10 Paragraphs 2 to 4 of that resolution, in the version applicable to the facts of the dispute in the main proceedings (‘Resolution No 1688’), state:
‘2. Heads of public authorities and bodies, educational institutions wholly or partly dependent on the State or municipalities, regional development services and other public services shall be responsible for drawing up the list of posts of State officials and agents and employees remunerated from the budget of the State or of municipalities or other public funds for which a certain category of proficiency in the State language is required.
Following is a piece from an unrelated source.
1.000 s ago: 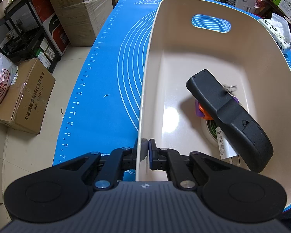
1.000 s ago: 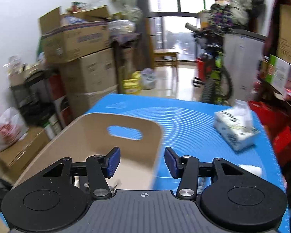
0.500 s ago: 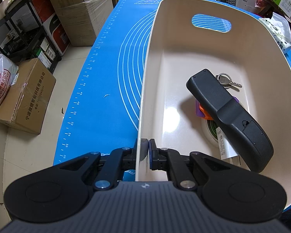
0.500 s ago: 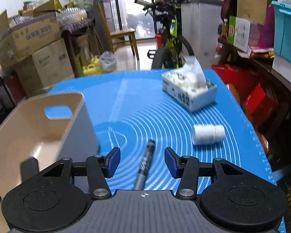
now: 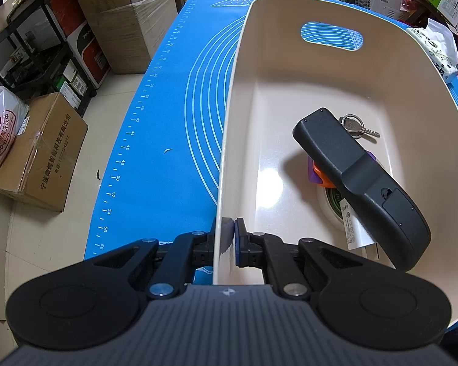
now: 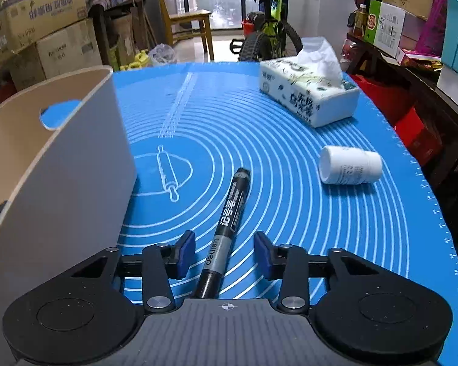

3. The heads of public entities, associations, undertakings, institutions and bodies other than those referred to in point 2 of this resolution are recommended to establish the category of proficiency in the State language required for each of the posts for which the job description provides for interaction with the public and the drafting or processing of documents, and to draw up a list of those posts.
4. The requirement to have a certain category of proficiency in the State language shall not apply to foreign employees who benefit from or have benefited from temporary protection in Lithuania, for a period of two years from the date when that temporary protection was granted.’
11 Paragraphs 2, 5, 6 and 8 of the description of the categories of proficiency in the State language and the detailed rules for their application, as established by Resolution No 1688, state:
‘2. The category of proficiency in the State language makes it possible to demonstrate a person’s knowledge of that language. …
…
5. The following six levels of proficiency in the Lithuanian language are established (from the lowest, A1, to the most advanced, C2):
…
5.3. Level of proficiency in the Lithuanian language B1 (‘Threshold level’) (independent user). The user is able to understand spoken or written texts on familiar topics, to speak on a wide range of topics concerning everyday life and work, to describe experiences, events, dreams, hopes, wishes, to provide a brief explanation of opinions or plans, to fill in standard forms of documents, to write short texts on topics of everyday life or work, to produce a simple coherent text on topics that are familiar or of interest to him. The user is also able to understand spoken language, written text and to communicate.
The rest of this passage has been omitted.